··· PROVIDED DATA
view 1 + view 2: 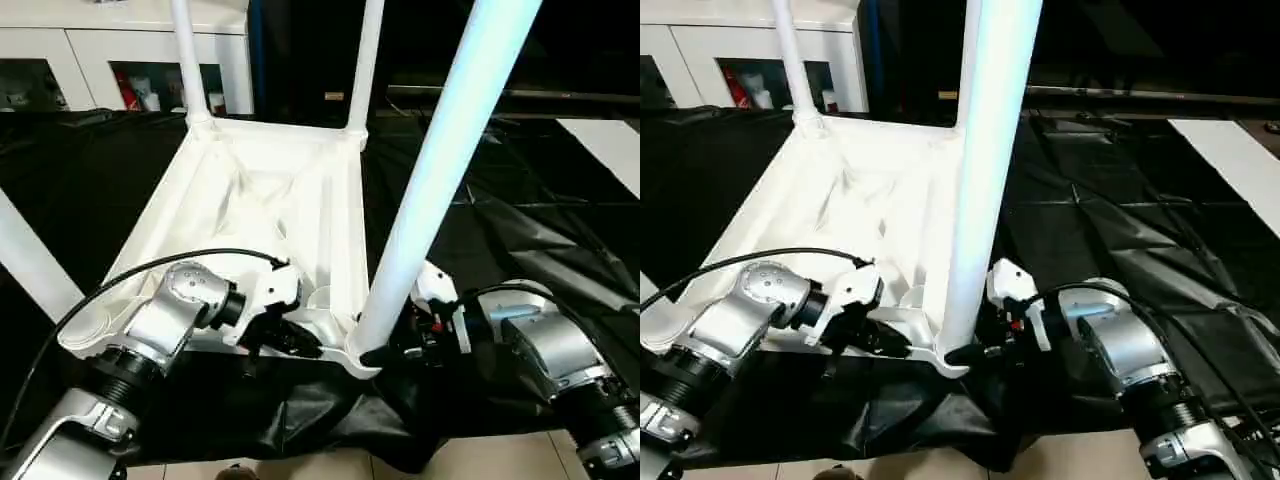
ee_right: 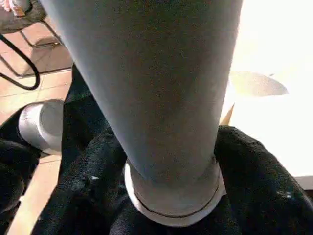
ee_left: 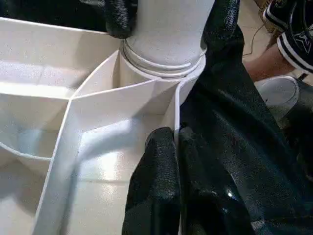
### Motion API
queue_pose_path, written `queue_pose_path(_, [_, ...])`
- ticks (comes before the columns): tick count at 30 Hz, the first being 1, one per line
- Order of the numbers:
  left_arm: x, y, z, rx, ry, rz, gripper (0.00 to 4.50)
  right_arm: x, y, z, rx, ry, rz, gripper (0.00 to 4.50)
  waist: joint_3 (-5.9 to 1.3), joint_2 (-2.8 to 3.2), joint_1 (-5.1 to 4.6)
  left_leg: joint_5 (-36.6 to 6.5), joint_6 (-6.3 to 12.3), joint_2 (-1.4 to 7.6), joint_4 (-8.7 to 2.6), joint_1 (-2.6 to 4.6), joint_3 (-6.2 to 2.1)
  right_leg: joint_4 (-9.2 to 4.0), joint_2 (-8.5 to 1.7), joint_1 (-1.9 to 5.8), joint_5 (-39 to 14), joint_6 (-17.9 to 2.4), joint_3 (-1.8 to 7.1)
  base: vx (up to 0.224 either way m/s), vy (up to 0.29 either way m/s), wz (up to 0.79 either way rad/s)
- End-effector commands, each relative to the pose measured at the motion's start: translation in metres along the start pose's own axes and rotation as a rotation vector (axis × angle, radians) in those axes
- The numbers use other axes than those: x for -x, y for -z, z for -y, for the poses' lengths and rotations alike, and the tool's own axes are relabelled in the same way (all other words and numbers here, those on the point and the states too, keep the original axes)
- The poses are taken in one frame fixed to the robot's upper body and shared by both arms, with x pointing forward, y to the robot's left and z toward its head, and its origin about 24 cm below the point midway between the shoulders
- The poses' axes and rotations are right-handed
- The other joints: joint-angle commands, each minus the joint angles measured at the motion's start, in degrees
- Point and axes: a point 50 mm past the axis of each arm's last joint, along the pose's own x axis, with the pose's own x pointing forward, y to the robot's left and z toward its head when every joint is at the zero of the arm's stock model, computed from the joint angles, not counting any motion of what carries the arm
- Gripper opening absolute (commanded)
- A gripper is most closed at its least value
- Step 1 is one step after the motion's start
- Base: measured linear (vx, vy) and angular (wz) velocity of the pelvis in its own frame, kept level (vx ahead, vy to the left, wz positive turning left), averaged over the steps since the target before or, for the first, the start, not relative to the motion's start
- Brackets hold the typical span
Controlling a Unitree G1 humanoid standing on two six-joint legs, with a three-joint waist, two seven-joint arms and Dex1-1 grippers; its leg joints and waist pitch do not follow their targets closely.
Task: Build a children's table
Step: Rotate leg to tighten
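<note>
Left gripper (image 3: 171, 161): pinched closed on the upturned white ribbed plastic tabletop's (image 1: 250, 190) rim.
Right gripper (image 2: 171, 161): apparently clasped around the white tapered tube leg's (image 1: 430, 180) base, at the corner socket.

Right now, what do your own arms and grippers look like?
Both forearms are silver metal with ribbed black collars near the wrists. The left arm has a rounded silver joint and a thin black cable arcing over it to a white housing. The right arm has a similar white housing with a small red detail and a black cable. Each gripper's fingers are black and finely textured.
</note>
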Motion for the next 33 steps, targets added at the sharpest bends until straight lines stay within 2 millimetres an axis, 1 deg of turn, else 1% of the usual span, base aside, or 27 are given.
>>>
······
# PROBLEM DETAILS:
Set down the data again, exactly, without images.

# WRITTEN ANSWER:
view 1 + view 2: 
ee_right: 
ee_left: 
### Motion API
queue_pose_path, written `queue_pose_path(_, [_, ...])`
- ticks (comes before the columns): tick count at 30 Hz, the first being 1, one per line
- Order of the numbers:
  left_arm: x, y, z, rx, ry, rz, gripper (0.00 to 4.50)
  right_arm: x, y, z, rx, ry, rz, gripper (0.00 to 4.50)
  waist: joint_3 (-5.9 to 1.3), joint_2 (-2.8 to 3.2), joint_1 (-5.1 to 4.6)
  left_leg: joint_5 (-36.6 to 6.5), joint_6 (-6.3 to 12.3), joint_2 (-1.4 to 7.6), joint_4 (-8.7 to 2.6), joint_1 (-2.6 to 4.6), joint_3 (-6.2 to 2.1)
  right_leg: joint_4 (-9.2 to 4.0), joint_2 (-8.5 to 1.7), joint_1 (-1.9 to 5.8), joint_5 (-39 to 14), joint_6 (-17.9 to 2.4), joint_3 (-1.8 to 7.1)
  base: vx (up to 0.224 either way m/s), vy (up to 0.29 either way m/s), wz (up to 0.79 either way rad/s)
- End-effector commands, each relative to the pose measured at the motion's start: translation in metres along the start pose's own axes and rotation as a rotation vector (axis × angle, radians) in those axes
- The numbers use other axes than those: x for -x, y for -z, z for -y, for the poses' lengths and rotations alike, and the tool's own axes are relabelled in the same way (all other words and numbers here, those on the point and the states too, keep the original axes)
- The poses are taken in one frame fixed to the robot's upper body and shared by both arms, with x pointing forward, y to the robot's left and z toward its head, and its origin about 24 cm below the point midway between the shoulders
- The poses' axes and rotations are right-handed
- The other joints: joint-angle commands, each minus the joint angles measured at the motion's start, in degrees
- Point and axes: a point 50 mm past the axis of each arm's last joint, along the pose's own x axis, with the pose's own x pointing forward, y to the robot's left and z toward its head when every joint is at the zero of the arm's stock model, computed from the joint angles, not counting any motion of what carries the arm
- Gripper opening absolute (commanded)
- A gripper is most closed at its least value
- Step 1 is one step after the motion's start
- Base: measured linear (vx, vy) and angular (wz) velocity of the pelvis in its own frame, kept level (vx ahead, vy to the left, wz positive turning left), averaged over the steps since the target before or, for the first, the start, not relative to the motion's start
- Brackets hold the typical span
Controlling a Unitree G1 humanoid standing on two six-joint legs, with a three-joint waist, two seven-joint arms and Dex1-1 grippers; its leg joints and waist pitch do not follow their targets closely.
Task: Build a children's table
Step: Rotate leg to tighten
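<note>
Left gripper (image 3: 171, 161): pinched closed on the upturned white ribbed plastic tabletop's (image 1: 250, 190) rim.
Right gripper (image 2: 171, 161): apparently clasped around the white tapered tube leg's (image 1: 430, 180) base, at the corner socket.

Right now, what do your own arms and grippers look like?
Both forearms are silver metal with ribbed black collars near the wrists. The left arm has a rounded silver joint and a thin black cable arcing over it to a white housing. The right arm has a similar white housing with a small red detail and a black cable. Each gripper's fingers are black and finely textured.
</note>
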Motion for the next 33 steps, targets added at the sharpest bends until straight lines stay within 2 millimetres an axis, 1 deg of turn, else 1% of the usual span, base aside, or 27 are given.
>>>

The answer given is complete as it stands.